The task: Each line below from the one containing "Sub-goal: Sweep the" through the one containing "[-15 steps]" should be output exactly as it stands, and no other line should appear.

Dataset extract:
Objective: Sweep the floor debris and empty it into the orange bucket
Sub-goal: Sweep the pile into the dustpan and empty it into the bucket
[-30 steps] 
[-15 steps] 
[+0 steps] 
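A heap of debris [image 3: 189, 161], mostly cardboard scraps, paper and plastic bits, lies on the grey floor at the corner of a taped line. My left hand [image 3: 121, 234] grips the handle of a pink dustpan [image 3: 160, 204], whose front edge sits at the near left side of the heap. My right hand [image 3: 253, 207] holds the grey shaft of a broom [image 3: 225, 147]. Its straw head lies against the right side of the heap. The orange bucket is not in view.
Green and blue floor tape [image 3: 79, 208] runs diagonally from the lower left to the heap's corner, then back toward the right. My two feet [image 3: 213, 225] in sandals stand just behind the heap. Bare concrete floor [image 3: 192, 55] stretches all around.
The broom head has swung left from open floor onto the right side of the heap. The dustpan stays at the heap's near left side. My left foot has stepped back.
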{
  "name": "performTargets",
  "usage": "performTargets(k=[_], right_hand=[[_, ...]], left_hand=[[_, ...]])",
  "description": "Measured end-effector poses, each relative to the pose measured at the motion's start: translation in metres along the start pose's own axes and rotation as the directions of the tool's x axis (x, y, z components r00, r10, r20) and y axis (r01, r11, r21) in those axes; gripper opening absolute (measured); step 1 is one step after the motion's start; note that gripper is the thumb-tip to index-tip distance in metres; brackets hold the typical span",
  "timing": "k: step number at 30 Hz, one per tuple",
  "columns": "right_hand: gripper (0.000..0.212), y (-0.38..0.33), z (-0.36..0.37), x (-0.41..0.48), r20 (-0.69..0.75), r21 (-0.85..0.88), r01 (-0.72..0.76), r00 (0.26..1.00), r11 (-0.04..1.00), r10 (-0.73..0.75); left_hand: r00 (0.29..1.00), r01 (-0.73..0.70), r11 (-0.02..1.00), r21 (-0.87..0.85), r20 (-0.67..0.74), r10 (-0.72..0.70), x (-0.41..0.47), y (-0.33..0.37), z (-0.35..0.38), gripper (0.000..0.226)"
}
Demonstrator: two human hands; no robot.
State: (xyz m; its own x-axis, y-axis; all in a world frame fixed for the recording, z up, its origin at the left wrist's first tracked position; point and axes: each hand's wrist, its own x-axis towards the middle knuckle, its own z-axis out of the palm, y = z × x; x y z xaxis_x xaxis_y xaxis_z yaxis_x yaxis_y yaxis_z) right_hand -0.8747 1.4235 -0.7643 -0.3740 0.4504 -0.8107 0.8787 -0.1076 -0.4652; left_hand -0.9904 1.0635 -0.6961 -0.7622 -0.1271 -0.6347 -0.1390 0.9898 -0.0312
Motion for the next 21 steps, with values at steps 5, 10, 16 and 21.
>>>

Written answer:
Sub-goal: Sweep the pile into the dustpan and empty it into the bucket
[-30 steps] 
[-15 steps] 

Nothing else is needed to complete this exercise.